Fictional sources have a peculiarly salient place in the discussion of nuclear culture, particularly that of nuclear war. As shown by Derrida nuclear war is ‘fabulously textual’[30], in that it is an event that can only ever be imagined. If it did occur it result in ‘no public survival, no collective recollection, no institutional mourning’[31], and perhaps most importantly, no source record. Fictional sources therefore are the only way to discuss nuclear war, even when not written for entertainment, like Kahn’s On Thermonuclear War[32]. These fictional sources help us to understand cultural discourses. They sit in matrices representing the convictions of the author and audience; both reflecting and enhancing the discourse on nuclear weapons, positively and negatively. ‘To read this fiction is to place oneself imaginatively in a position of personal suffering and global despair’[33], which can be cathartic; the very act of placing a narrative post-nuclear war implies that survival is possible. ‘The frontiers of a book are never clear-cut: beyond the title, the first lines, and the last full stop, beyond its internal configuration and its autonomous form, it is caught up in a system of references to other books, other texts, other sentences: it is node within a network’[34].

A group of fictional sources that have been overlooked by traditional historians will be used as the bedrock of this analysis. Comic books and video games are recreational activities that dominate impressionable youth culture, and are therefore of prime importance in the deconstruction of how attitudes are formed and maintained through life. In the past decade, both comics and video games have become hugely popular, becoming the two increasingly influential forms of Western entertainment. To supplement this, a small, but representative, selection of cartoons and musical sources will be analyzed to construct the pervasive framework of nuclear concerns. These sources can be deconstructed to examine the prevailing cultural discourses signified within. These discourses can then support a conclusion over the role of nuclear culture in the modern world.
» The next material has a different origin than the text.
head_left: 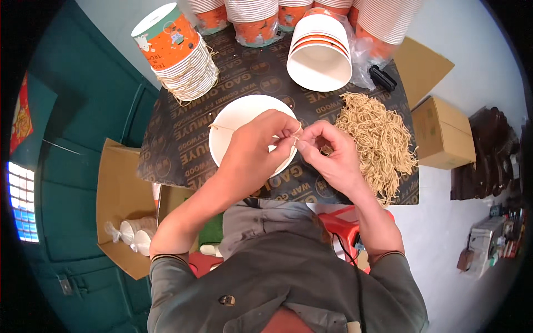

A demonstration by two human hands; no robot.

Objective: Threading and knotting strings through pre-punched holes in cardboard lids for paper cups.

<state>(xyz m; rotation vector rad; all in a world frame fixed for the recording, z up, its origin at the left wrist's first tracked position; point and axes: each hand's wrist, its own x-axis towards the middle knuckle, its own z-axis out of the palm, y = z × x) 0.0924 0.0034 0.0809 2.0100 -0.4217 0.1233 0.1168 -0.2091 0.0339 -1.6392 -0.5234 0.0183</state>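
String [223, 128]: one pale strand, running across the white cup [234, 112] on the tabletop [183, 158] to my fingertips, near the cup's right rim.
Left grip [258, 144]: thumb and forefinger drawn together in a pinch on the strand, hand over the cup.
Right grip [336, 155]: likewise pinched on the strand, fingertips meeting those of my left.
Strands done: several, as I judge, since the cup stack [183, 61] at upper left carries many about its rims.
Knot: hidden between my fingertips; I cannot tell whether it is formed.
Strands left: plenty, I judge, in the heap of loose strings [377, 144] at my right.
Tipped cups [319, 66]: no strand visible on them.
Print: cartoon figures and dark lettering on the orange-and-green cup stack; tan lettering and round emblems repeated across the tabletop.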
The unique cross-genre nature of comics and games means that a fusion of theories needs to be used to fashion analyses. The narratives inherent in both mean that critical theory can be used broadly, to pick apart the language and imagery of sources; and reception theory helps to further the understanding of the impact of the sources on their audiences and the dialectical method of constructing significance; proving that ‘meaning has no effective existence outside of its realization in the mind of a reader’[35]. This ‘shift in attention from the pole of author-work to the relationship between text and reader’[36] leads us to the conclusion that literature (including narratives like comics and games) ‘should be treated as a dialectical process of production and reception’[37]. By positing the ‘implied reader’[38] we can begin to understand texts in a structure that lends itself to discursive analysis. The cinematic facets of comics and games also allow film theory to be adapted for analysis. However, while auteur theory may be valid for discussing comics; it is almost irrelevant to the collaborative medium of video games.

The sources are ones that represent popular culture in a distilled form: comics, video games, music, and (briefly) cartoons. These four categories of sources have been overlooked by traditional scholars. They are deemed too “low-brow” for study by academics who deem only one aesthetic ideal as worthy of study, presumably because of their mass appeal to a predominantly younger audience. Only recently have these prejudices been overcome by the academic establishment and these precious sources reflecting popular imagination are now being used.

Like any fictional narratives these sources are as worthy of study as novels, television, and films. They reflect the prevailing cultural mores of society. All three media have moved from crude mass-market commodities to sophisticated satirical analyses in around fifty years. By reflecting younger attitudes these three genres can be said to be an embodiment of the unofficial narrative of youth culture. Often subversive, they offer an interesting lens to view British, and wider nuclear culture through. All three media demand more from their readers than traditional sources. Games are highly interactive and successful ones elicit a sense of presence from consumers; comics require reader involvement to fill in blank spaces, and translate the iconography of the comic book into imagined reality; and, finally, cartoons require an active engagement and suspension of disbelief from their audience.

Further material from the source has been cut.